__EXERCISE GOAL__: Each line from the one containing "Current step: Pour" through the end of the data is to be written out exactly, and nothing more.

======== INPUT DATA ========

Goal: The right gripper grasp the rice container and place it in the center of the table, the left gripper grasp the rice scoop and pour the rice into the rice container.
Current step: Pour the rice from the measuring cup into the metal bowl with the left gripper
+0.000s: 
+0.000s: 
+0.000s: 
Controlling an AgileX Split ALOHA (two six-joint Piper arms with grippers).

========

__EXERCISE RESPONSE__:
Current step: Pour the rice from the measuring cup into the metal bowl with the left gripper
+0.000s: 
+0.000s: 
+0.000s: 
Controlling an AgileX Split ALOHA (two six-joint Piper arms with grippers).

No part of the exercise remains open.